Monday, June 20, 2016

Making up My Mind

(Bear Run 5k)
You would think after 9 months I would have somewhat of an idea what I want to do athletically. But the truth is I have no clue. In 2012 I had a plan. Make the Olympic Trials, start trying to have a family, get back into racing shape and race locally. Check, check, and check. After the birth of my second I didn’t have a plan. It was another Olympic year but that was very unrealistic for me. So, what next? I decided to give myself all the time in the world to decide and I took it. My husband, Levi, and I talked about him going for another Olympic Trials in the Pole Vault. We knew realistically that we both couldn’t be pursuing big athletic goals or else our family life would suffer. I encouraged him to go for it and enjoyed my time on the sidelines chasing after kids. But there comes a point when things can begin to get too comfortable. Where the day in and day out of easy running becomes habit and the motivation for anything bigger dwindles.
(Almost a year after my 1st baby, competing at Club Nationals)
After I had Lily in 2013 I came back to racing in 2014. I did local meets and definitely didn’t put in the same workload as I had prior but it was enjoyable and not too taxing. Well, in the beginning I think it might have been as my weight dropped 7 or so pounds below what I normally am. I lost muscle and with breastfeeding was leaning up quickly. I never became iron deficient but made it a goal to eat more and lift more. Check and check.

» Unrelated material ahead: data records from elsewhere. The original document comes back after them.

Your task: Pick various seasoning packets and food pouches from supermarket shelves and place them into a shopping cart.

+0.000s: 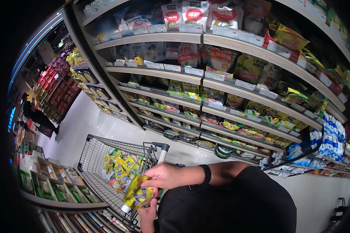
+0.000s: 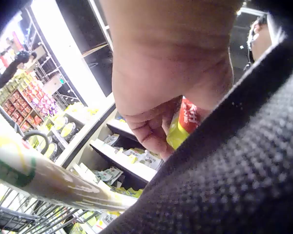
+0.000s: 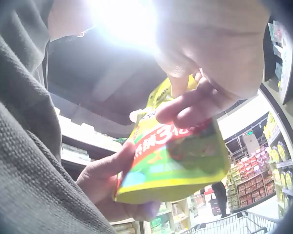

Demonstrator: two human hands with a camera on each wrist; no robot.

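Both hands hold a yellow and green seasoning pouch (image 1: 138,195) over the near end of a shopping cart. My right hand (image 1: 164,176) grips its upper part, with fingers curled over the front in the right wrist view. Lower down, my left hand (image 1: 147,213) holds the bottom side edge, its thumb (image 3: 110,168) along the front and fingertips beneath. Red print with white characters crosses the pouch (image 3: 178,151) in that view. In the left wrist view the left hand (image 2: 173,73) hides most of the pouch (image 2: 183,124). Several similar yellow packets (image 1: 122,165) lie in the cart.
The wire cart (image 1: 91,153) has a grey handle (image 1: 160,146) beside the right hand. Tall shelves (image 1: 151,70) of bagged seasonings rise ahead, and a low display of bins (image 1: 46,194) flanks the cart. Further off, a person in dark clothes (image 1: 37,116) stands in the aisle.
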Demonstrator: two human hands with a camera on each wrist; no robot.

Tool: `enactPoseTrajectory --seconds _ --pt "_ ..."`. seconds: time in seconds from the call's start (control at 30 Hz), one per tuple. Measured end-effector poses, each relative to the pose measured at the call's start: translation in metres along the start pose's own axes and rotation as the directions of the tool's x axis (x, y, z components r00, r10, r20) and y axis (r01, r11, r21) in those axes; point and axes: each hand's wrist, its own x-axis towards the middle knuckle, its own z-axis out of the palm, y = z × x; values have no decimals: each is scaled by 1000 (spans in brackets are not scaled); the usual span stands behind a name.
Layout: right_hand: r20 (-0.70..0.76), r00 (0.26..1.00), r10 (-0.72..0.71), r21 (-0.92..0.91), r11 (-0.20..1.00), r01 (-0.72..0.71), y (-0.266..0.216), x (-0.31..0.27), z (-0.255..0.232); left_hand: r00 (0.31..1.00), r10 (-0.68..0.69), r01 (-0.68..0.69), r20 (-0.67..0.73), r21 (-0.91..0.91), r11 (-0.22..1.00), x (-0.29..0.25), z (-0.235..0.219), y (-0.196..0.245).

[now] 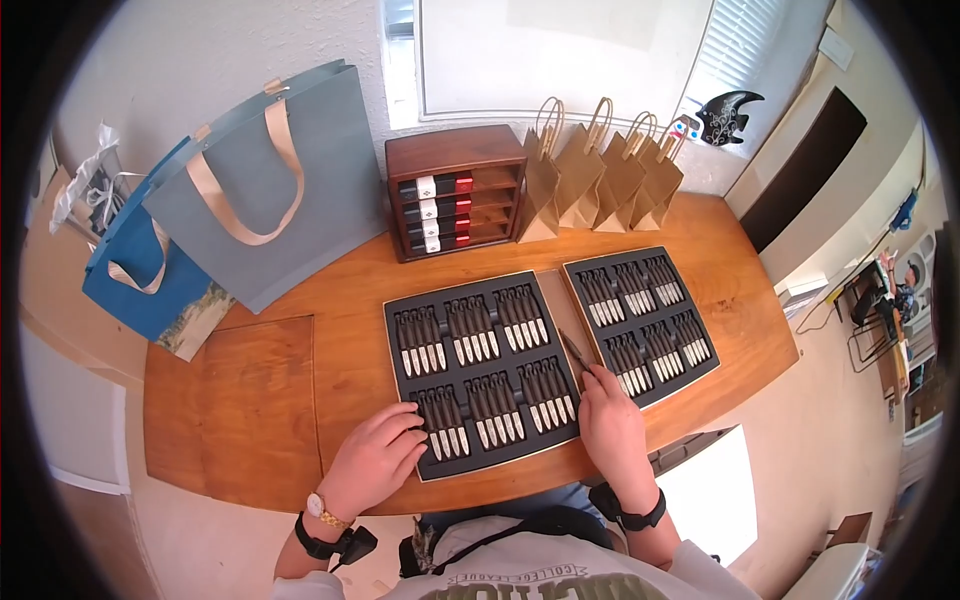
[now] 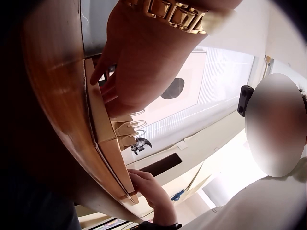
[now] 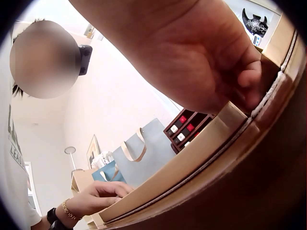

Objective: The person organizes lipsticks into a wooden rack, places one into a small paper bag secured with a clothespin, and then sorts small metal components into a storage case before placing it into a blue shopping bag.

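A shallow black-lined box (image 1: 480, 375) lies in front of me, with groups of slim pieces, dark at the top and pale at the lower end. To its right lies a second such box (image 1: 642, 325), similarly filled. My left hand (image 1: 372, 458) rests at the near left edge of the first box, its fingertips over the rim. At the gap between the boxes, my right hand (image 1: 612, 425) pinches a slim dark stick (image 1: 574, 350) that points away from me. In the right wrist view, the fingers of the right hand (image 3: 206, 57) are curled beside the box wall.
Behind the boxes stands a wooden rack (image 1: 455, 150) with black, white and red small packs. Several brown paper bags (image 1: 600, 190) are to its right. A large grey bag (image 1: 275, 190) and a blue bag (image 1: 150, 260) stand left on the wooden table (image 1: 250, 400).
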Motion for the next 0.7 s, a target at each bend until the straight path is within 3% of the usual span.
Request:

Okay so where does that leave me in 2016? The original plan was for Levi to focus on track while I focused on the kids and home life. Once his track season was over, I would pick up my training and start racing more. Well it is now the end of June. Track season is coming to an end. And I’ve gotten too comfortable these past 9 months not getting out of my comfort zone. The desire to actually start a training schedule does not sound appealing to this new comfortable me, but there are moments when the old me tries to claw its way out of this life of ease.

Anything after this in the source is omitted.